● What to do
Your reply should restate the lines from the top of the entries through the line containing "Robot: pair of" word for word, with no pictures.

● Dataset excerpts
####

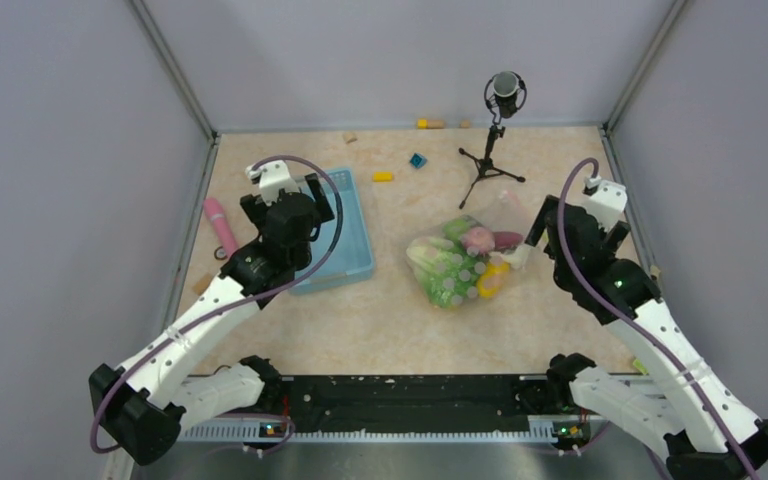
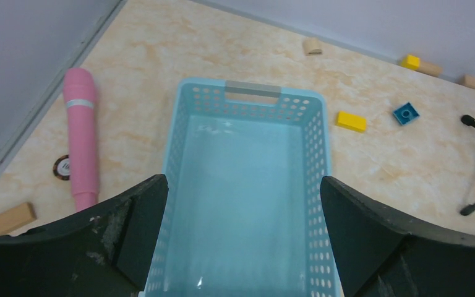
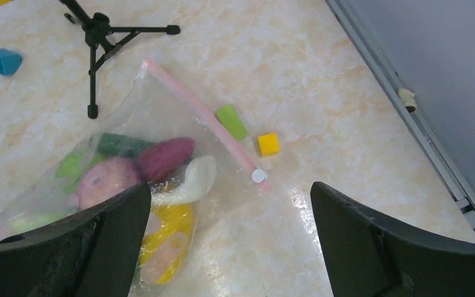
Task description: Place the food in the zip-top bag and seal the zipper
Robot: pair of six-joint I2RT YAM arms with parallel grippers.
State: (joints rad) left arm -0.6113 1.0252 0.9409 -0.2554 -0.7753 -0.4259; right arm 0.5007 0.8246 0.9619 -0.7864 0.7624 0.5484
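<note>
The zip-top bag [image 1: 460, 255] [image 3: 161, 124] lies flat on the table's middle right with the food inside it. Through the plastic I see leafy lettuce [image 1: 442, 272], a dark green cucumber [image 3: 120, 145], a red-purple piece [image 3: 164, 158] and a yellow citrus piece [image 3: 167, 238]. The pink zipper [image 3: 198, 108] runs straight along the bag's right edge, with a white slider [image 3: 258, 176] at its near end. My right gripper [image 1: 528, 245] [image 3: 230, 198] hovers open just beside that end, holding nothing. My left gripper [image 1: 312, 192] [image 2: 243, 185] stands open and empty over the basket.
A light blue basket [image 1: 350, 255] [image 2: 253, 86] sits at the left, with a pink stick [image 1: 220, 225] [image 2: 81, 136] beside it. A microphone tripod [image 1: 490, 160] [image 3: 99, 37] stands behind the bag. Small green [image 3: 231, 121] and yellow [image 3: 268, 144] blocks lie by the zipper.
</note>
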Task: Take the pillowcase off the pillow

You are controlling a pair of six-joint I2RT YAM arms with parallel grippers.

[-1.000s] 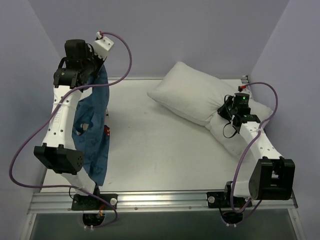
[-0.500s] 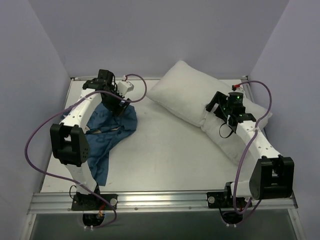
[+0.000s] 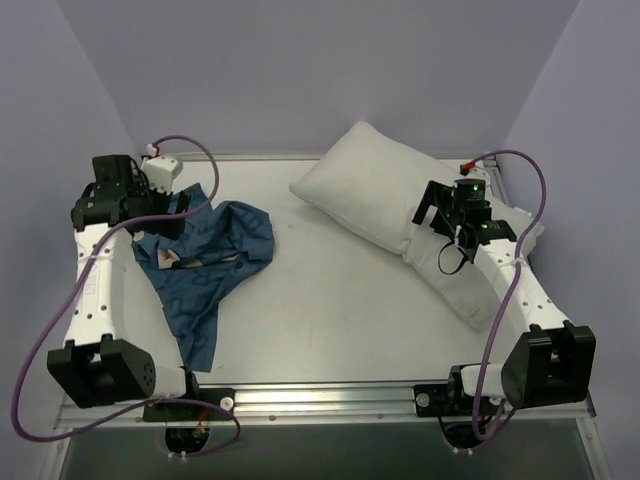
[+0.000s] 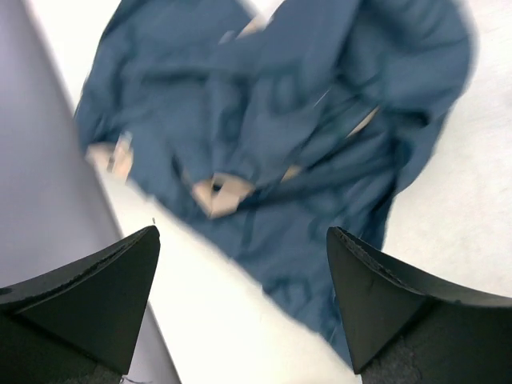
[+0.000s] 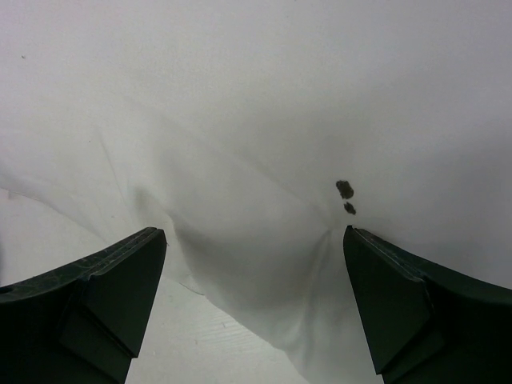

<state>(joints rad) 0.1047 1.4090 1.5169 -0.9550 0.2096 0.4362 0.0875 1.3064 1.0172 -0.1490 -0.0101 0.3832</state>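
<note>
The dark blue printed pillowcase (image 3: 215, 250) lies crumpled on the left side of the table, off the pillow. In the left wrist view the pillowcase (image 4: 280, 120) spreads below my left gripper (image 4: 244, 308), which hangs open above its near edge and holds nothing. My left gripper (image 3: 172, 218) sits over the cloth's left part. The plain white pillow (image 3: 385, 195) lies bare at the back right. My right gripper (image 3: 432, 215) stands open right over the pillow (image 5: 272, 104), its fingers apart with a fold of white cloth between them and not gripped.
The white table (image 3: 330, 310) is walled by lavender panels at left, back and right. A metal rail (image 3: 320, 398) runs along the near edge by the arm bases. The pillow carries a small dark spot (image 5: 346, 192).
The left arm came down from high up and let the pillowcase drop onto the table, then drew back left. Both grippers went from shut to open; the right one released the pillow.
</note>
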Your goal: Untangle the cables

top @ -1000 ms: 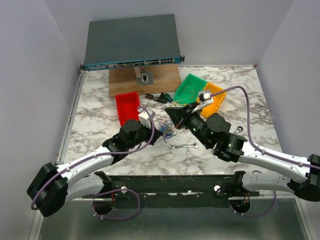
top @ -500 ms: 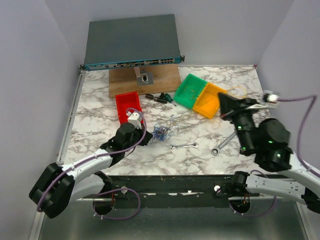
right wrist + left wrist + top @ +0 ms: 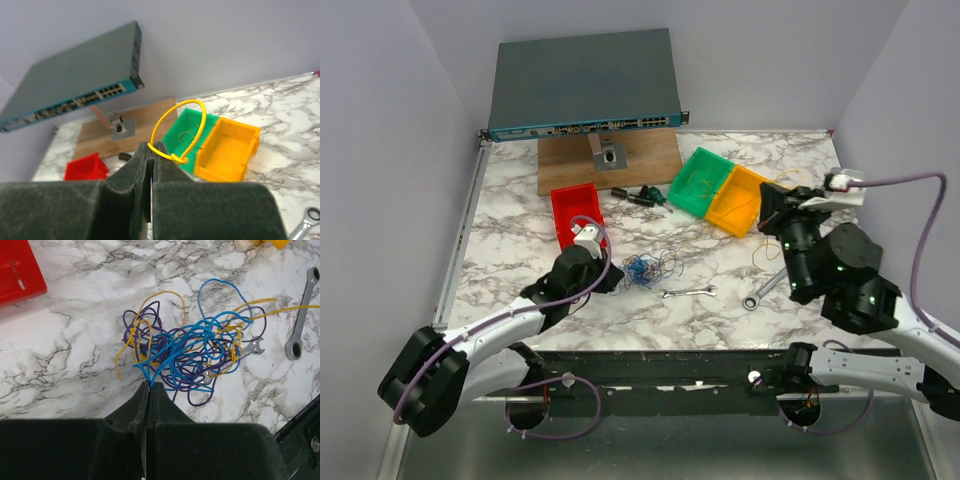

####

● Result
Task description: Place the food in the zip-top bag and seal the zipper
Robot: pair of six-joint I2RT YAM arms with parallel grippers.

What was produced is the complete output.